Good riddance Microslop !

I’m done with Windows on my daily driver laptop.

The reasons to stay on Windows get fewer and fewer for every passing month at this point, with Microslop pushing seemingly vibecoded updates that break functionality.

I’ve had bad personal experiences with Windows 11. It crashes frequently, suffers from hangups, and is stuffed with forced AI integrations. It has reached the point where even Microslop leadership has admitted that the implementation of AI has been scattershot and directionless. They don’t know where it will be useful so they’re putting it in everything and hoping something works out.

The frequent crashes alone should be reason enough to switch but the thing that finally got me to permanently jump ship to Linux was a login screen bug.

I use a fingerprint to unlock my laptop, sometimes out of the blue Windows 11 will disable the option and force me to use my pin. Annoying but I assume it has some sort of attempt limit which has somehow gotten triggered while the computer is in sleep. I’ll use my pin instead.

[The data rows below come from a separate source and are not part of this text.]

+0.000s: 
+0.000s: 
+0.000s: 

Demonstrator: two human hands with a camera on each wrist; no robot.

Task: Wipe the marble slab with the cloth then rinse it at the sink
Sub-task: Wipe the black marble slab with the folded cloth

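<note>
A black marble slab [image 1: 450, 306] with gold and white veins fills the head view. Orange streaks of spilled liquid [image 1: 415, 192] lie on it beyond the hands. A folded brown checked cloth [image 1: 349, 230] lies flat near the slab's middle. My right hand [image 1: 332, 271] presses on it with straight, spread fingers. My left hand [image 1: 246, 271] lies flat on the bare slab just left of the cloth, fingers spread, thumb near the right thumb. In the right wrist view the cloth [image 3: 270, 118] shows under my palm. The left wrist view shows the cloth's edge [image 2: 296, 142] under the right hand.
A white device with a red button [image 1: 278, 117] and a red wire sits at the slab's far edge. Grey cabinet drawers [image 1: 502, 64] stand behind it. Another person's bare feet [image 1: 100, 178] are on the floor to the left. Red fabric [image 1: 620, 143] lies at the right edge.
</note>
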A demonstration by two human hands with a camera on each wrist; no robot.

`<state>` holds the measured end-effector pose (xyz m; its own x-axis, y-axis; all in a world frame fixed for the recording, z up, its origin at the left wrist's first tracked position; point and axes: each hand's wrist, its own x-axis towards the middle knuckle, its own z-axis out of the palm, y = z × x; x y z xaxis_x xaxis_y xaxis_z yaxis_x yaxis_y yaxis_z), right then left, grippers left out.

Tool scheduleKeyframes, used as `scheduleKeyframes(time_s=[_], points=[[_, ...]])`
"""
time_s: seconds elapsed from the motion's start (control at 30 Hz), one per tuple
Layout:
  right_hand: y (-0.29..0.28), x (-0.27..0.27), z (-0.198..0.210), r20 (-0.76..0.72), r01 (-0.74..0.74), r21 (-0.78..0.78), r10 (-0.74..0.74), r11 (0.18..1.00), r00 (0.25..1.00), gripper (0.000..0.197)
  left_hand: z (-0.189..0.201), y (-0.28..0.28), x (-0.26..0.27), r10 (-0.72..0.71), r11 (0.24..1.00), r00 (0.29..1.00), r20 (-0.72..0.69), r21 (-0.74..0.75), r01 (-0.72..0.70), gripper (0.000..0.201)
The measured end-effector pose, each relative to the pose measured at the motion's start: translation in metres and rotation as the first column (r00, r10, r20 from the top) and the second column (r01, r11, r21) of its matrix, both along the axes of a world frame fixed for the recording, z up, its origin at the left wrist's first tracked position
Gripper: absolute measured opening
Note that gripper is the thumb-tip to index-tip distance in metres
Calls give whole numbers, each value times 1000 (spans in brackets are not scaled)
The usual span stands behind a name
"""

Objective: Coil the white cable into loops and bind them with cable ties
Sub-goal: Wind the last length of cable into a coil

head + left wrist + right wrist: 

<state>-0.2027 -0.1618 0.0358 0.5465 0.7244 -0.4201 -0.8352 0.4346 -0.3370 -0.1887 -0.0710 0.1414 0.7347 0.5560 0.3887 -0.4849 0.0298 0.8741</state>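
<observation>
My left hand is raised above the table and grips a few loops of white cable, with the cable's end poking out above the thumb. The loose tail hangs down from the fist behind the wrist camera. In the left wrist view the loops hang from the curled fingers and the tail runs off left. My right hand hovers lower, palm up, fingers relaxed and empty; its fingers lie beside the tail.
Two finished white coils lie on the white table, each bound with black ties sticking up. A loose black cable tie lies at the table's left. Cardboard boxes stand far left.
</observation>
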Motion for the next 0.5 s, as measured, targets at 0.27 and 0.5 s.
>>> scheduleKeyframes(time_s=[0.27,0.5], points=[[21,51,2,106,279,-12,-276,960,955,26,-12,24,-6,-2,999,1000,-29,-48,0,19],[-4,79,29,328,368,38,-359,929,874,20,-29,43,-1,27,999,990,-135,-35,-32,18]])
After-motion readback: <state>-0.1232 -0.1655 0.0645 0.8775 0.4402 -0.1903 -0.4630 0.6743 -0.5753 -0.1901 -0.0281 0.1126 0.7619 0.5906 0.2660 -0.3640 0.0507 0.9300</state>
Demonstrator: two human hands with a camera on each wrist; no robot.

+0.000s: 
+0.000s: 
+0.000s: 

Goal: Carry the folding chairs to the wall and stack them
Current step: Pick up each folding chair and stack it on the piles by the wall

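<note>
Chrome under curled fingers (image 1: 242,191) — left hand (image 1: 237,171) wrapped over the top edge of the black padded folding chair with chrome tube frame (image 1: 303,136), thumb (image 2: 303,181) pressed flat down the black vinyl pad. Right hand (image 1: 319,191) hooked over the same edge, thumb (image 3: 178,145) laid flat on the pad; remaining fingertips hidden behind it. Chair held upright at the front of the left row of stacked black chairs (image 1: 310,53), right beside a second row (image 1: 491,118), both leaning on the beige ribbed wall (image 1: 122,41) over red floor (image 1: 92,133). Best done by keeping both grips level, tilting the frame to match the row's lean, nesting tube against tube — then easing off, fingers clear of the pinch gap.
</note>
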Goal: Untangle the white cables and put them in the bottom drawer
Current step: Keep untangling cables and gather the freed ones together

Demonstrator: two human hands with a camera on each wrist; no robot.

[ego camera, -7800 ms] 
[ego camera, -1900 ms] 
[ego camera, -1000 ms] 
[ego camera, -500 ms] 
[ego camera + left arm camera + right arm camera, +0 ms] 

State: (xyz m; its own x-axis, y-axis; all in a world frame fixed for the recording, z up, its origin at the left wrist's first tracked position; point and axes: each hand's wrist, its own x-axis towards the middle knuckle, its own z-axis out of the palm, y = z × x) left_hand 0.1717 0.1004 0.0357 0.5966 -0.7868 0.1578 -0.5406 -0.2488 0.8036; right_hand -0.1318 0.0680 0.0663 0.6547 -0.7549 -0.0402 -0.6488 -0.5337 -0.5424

Here’s where my problem occurs. The pin is randomly rejected as “not available”. The pin to my local account… is unavailable? So it isn’t a local account? What is going on here?

I did some research and ended up with two possible solutions to my problem.

Workaround 1. The recommended solution. “Use your Microslop account password at the login screen.”

But I don’t have one… The pin and fingerprint is it, my only authentication methods.

Workaround 2. Restart the computer several times until I’m allowed to use my pin. Sometimes this takes one reboot, other times six.

Have fun stalling your work meeting while you do that.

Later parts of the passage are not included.